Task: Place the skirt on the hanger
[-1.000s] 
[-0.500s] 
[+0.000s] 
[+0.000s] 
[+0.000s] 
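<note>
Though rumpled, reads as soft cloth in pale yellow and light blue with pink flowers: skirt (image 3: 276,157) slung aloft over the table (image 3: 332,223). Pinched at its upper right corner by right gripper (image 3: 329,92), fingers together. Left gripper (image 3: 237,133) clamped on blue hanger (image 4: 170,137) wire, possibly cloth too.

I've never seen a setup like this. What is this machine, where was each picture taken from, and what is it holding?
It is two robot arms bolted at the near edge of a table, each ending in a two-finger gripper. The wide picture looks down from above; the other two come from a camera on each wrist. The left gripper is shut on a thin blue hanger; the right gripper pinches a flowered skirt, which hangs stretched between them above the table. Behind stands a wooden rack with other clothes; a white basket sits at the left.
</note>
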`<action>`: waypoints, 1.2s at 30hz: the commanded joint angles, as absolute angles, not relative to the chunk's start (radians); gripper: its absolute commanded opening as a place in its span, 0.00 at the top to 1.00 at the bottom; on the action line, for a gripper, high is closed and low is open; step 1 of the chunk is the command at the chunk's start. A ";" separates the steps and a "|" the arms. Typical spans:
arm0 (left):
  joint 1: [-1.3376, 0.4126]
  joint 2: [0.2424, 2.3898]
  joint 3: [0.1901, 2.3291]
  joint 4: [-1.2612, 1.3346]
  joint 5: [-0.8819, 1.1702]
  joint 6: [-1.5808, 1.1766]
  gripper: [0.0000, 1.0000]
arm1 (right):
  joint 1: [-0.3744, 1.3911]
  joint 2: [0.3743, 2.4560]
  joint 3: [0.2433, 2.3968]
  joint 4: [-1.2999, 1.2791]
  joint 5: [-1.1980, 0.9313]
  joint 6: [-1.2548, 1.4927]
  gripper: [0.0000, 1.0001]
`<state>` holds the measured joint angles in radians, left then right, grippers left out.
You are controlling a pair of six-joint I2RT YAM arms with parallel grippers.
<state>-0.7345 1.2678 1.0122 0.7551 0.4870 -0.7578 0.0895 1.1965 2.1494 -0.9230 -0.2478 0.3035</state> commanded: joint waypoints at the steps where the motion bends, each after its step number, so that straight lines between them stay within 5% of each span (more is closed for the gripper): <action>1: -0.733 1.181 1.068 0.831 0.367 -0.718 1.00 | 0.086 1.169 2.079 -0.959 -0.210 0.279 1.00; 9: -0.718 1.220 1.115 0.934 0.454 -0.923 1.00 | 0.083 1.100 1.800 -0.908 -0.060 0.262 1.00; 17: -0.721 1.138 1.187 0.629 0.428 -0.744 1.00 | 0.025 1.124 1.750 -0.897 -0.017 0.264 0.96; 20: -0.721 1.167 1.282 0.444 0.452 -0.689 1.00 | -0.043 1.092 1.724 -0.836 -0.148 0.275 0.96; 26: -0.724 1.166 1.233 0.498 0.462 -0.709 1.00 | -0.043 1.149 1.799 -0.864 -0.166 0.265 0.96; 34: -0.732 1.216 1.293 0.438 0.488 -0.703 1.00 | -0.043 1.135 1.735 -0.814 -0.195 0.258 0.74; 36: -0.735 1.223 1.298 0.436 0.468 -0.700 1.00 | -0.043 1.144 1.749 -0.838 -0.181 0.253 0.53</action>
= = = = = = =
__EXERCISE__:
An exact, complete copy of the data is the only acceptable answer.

__RESPONSE BOX__:
Task: Place the skirt on the hanger
[-1.000s] 
[-0.500s] 
[+0.000s] 
[+0.000s] 
[+0.000s] 
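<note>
Though rumpled, reads as soft cloth in pale yellow and light blue with pink flowers: skirt (image 3: 276,157) slung aloft over the table (image 3: 332,223). Pinched at its upper right corner by right gripper (image 3: 329,92), fingers together. Left gripper (image 3: 237,133) clamped on blue hanger (image 4: 170,137) wire, possibly cloth too.

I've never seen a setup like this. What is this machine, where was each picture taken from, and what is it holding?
It is two robot arms bolted at the near edge of a table, each ending in a two-finger gripper. The wide picture looks down from above; the other two come from a camera on each wrist. The left gripper is shut on a thin blue hanger; the right gripper pinches a flowered skirt, which hangs stretched between them above the table. Behind stands a wooden rack with other clothes; a white basket sits at the left.
</note>
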`<action>`: waypoints, 1.2s at 30hz: the commanded joint angles, as absolute angles, not relative to the chunk's start (radians); gripper: its absolute commanded opening as a place in its span, 0.00 at the top to 1.00 at the bottom; on the action line, for a gripper, high is closed and low is open; step 1 of the chunk is the command at the chunk's start. A ";" separates the steps and a "|" the arms. Typical spans:
arm0 (left):
  joint 1: [-1.3376, 0.4126]
  joint 2: [0.2424, 2.3898]
  joint 3: [0.1901, 2.3291]
  joint 4: [-1.2612, 1.3346]
  joint 5: [-0.8819, 1.1702]
  joint 6: [-1.5808, 1.1766]
  gripper: [0.0000, 1.0000]
arm1 (right):
  joint 1: [-0.3744, 1.3911]
  joint 2: [0.3743, 2.4560]
  joint 3: [0.2433, 2.3968]
  joint 4: [-1.2999, 1.2791]
  joint 5: [-1.1980, 0.9313]
  joint 6: [-1.2548, 1.4927]
  gripper: [0.0000, 1.0001]
`<state>` holds the measured joint angles in radians, left then right, grippers left out.
You are controlling a pair of six-joint I2RT YAM arms with parallel grippers.
<state>-0.7345 1.2678 1.0122 0.7551 0.4870 -0.7578 0.0895 1.1965 2.1494 -0.9230 -0.2478 0.3035</state> commanded: joint waypoints at the steps where the motion bends, each after its step number, so that straight lines between them stay within 5% of each span (more is closed for the gripper): <action>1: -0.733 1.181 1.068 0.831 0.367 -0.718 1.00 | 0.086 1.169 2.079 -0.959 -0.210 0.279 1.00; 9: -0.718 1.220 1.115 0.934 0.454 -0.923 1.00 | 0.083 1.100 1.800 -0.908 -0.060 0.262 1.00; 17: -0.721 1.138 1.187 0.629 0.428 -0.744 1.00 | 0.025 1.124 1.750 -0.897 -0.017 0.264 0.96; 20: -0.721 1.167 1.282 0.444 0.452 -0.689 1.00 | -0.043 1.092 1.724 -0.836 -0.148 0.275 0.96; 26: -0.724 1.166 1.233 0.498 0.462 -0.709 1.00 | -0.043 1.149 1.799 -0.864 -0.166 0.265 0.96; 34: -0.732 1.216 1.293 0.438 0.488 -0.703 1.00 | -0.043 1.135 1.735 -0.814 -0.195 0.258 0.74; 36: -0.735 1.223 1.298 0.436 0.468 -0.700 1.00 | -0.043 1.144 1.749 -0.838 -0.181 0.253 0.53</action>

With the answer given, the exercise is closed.